What is CrewAI and how does it work?

CrewAI is a framework for multi-agent orchestration where specialized AI agents coordinate on complex tasks. Each agent has a specific role (generator, validator, fixer) instead of one AI doing everything.

Why did single-model AI fail for PwC's code generation?

Single models couldn't reliably generate, validate, and fix code in unfamiliar proprietary languages. They hallucinated plausible-looking syntax that didn't compile, achieving only 10% accuracy.

What percentage of enterprise AI projects use multi-agent architectures?

72% of enterprise AI projects in 2025 involve multi-agent architectures, up from 23% in 2024. The pattern shows complex workflows benefit more from agent specialization than model capability.

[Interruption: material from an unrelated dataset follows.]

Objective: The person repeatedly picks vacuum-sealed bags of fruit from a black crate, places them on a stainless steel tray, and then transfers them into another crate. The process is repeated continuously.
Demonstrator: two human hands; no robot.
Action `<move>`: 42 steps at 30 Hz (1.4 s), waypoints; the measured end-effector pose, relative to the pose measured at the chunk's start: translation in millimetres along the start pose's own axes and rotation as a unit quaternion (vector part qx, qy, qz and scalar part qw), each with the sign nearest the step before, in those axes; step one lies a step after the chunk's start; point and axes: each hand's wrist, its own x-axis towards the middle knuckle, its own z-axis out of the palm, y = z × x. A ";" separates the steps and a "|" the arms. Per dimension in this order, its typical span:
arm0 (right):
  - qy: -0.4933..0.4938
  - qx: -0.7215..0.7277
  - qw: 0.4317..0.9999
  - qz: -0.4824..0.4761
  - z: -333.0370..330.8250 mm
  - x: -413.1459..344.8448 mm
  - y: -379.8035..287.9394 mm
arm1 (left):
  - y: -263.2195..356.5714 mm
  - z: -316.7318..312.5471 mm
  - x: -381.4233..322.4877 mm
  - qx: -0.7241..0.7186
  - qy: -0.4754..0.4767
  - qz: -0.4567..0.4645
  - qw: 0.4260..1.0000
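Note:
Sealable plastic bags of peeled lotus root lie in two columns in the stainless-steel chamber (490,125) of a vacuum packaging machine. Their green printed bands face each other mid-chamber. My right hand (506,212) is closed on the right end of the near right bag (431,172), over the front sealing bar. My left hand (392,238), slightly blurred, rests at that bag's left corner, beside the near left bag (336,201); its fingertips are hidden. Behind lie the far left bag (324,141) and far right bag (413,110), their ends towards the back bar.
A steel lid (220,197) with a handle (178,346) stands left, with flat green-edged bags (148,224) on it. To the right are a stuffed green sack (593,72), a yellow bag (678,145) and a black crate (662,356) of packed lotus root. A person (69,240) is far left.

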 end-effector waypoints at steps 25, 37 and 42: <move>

Do multi-agent systems still need human oversight?

Yes, human checkpoints are essential. PwC found that fully automated AI fixes often went sideways, like "fixing" syntax errors by removing features entirely. Humans provide judgment AI cannot.

Is 70% accuracy good enough for production code generation?

Yes, 70% accuracy with 30% requiring fixes is transformationally better than 10% accuracy with 90% requiring rewrites. It crosses the threshold from curiosity to useful tool that people actually adopt.

How PwC Improved AI Code Generation from 10% to 70% Accuracy

TL;DR

PwC increased code generation accuracy from 10% to 70% for proprietary languages
Used CrewAI multi-agent framework with specialized generator, validator, and fixer agents
Human-in-the-loop checkpoints prevented AI fixes from going off track
Best for: Enterprise teams with proprietary languages or domain-specific coding needs
Key lesson: Specialized agents in coordination beat single brilliant generalist models

PwC solved their AI coding problem by abandoning single-model approaches and building a multi-agent crew that improved accuracy from 10% to 70%.

PwC had a code generation problem.

The global consulting firm used proprietary programming languages for internal tools. Languages their clients didn’t know. Languages the AI models hadn’t trained on.

“Off-the-shelf AI coding tools were useless. They could write Python beautifully. Our proprietary DSL? Ten percent accuracy. Worse than useless—it was confidently wrong.”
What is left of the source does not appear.